The simplest way to start crawling is to use closure callbacks:
use Spatie\Crawler\Crawler;
use Spatie\Crawler\CrawlResponse;
Crawler::create('https://example.com')
->onCrawled(function (string $url, CrawlResponse $response) {
echo "{$url}: {$response->status()}\n";
})
->start();
The following callbacks are available:
use GuzzleHttp\Exception\RequestException;
use Spatie\Crawler\CrawlProgress;
use Spatie\Crawler\Enums\FinishReason;
use Spatie\Crawler\Enums\ResourceType;
Crawler::create('https://example.com')
->onWillCrawl(function (string $url, ?string $linkText, ?ResourceType $resourceType) {
})
->onCrawled(function (string $url, CrawlResponse $response, CrawlProgress $progress) {
})
->onFailed(function (string $url, RequestException $e, CrawlProgress $progress, ?string $foundOnUrl, ?string $linkText, ?ResourceType $resourceType) {
})
->onFinished(function (FinishReason $reason, CrawlProgress $progress) {
})
->start();
Each callback (except onWillCrawl) receives a CrawlProgress object with live crawl statistics. See tracking progress for details.
The onFinished callback also receives a FinishReason enum that tells you why the crawl stopped.
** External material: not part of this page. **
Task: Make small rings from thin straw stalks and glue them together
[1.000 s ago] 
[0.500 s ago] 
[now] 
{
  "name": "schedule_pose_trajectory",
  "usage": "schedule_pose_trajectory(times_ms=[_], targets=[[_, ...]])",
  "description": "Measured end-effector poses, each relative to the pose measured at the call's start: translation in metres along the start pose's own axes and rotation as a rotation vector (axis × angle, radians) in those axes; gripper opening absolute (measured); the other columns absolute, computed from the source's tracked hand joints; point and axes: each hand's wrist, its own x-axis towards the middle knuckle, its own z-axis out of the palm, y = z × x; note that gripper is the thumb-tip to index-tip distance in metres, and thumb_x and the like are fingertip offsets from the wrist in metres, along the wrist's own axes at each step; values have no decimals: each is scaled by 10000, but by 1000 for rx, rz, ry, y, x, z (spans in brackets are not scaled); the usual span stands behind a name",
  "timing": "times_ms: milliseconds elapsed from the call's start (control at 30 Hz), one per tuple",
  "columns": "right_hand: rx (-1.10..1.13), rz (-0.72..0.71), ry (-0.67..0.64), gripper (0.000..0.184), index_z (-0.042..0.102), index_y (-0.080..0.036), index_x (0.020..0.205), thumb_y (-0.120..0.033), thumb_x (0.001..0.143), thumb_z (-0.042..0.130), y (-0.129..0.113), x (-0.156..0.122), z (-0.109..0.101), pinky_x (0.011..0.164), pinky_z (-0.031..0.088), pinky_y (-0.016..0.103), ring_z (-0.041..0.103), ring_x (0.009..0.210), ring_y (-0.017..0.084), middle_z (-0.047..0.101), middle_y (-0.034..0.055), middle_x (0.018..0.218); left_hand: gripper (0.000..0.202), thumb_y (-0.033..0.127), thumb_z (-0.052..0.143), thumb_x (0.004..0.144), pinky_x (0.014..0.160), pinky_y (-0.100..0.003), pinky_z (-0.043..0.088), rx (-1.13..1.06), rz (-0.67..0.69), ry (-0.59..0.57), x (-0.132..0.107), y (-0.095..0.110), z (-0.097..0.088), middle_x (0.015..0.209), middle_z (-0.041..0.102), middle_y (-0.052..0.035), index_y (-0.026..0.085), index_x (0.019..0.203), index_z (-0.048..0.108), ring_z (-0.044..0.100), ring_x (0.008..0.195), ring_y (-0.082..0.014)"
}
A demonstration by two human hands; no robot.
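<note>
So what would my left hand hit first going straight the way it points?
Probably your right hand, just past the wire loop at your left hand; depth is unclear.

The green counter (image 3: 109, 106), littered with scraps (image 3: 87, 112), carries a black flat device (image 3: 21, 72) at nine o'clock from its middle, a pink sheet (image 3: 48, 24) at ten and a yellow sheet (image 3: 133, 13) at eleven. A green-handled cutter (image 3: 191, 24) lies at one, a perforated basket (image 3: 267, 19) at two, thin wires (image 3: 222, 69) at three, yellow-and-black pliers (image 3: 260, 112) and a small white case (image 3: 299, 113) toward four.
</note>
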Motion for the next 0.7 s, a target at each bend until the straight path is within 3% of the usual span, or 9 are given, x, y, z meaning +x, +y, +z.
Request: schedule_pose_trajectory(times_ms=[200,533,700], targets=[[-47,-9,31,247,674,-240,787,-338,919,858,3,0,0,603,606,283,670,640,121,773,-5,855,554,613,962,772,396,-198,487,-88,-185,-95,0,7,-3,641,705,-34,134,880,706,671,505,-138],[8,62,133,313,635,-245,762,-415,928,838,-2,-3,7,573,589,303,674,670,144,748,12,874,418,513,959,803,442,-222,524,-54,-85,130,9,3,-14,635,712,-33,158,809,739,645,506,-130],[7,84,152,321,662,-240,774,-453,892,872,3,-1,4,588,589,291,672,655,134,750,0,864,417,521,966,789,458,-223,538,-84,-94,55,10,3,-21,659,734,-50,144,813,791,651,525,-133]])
You can register multiple callbacks of the same type. They will all be called in the order they were added.
use Spatie\Crawler\Crawler;
use Spatie\Crawler\CrawlResponse;
Crawler::create('https://example.com')
->onCrawled(function (string $url, CrawlResponse $response) {
})
->onCrawled(function (string $url, CrawlResponse $response) {
})
->start();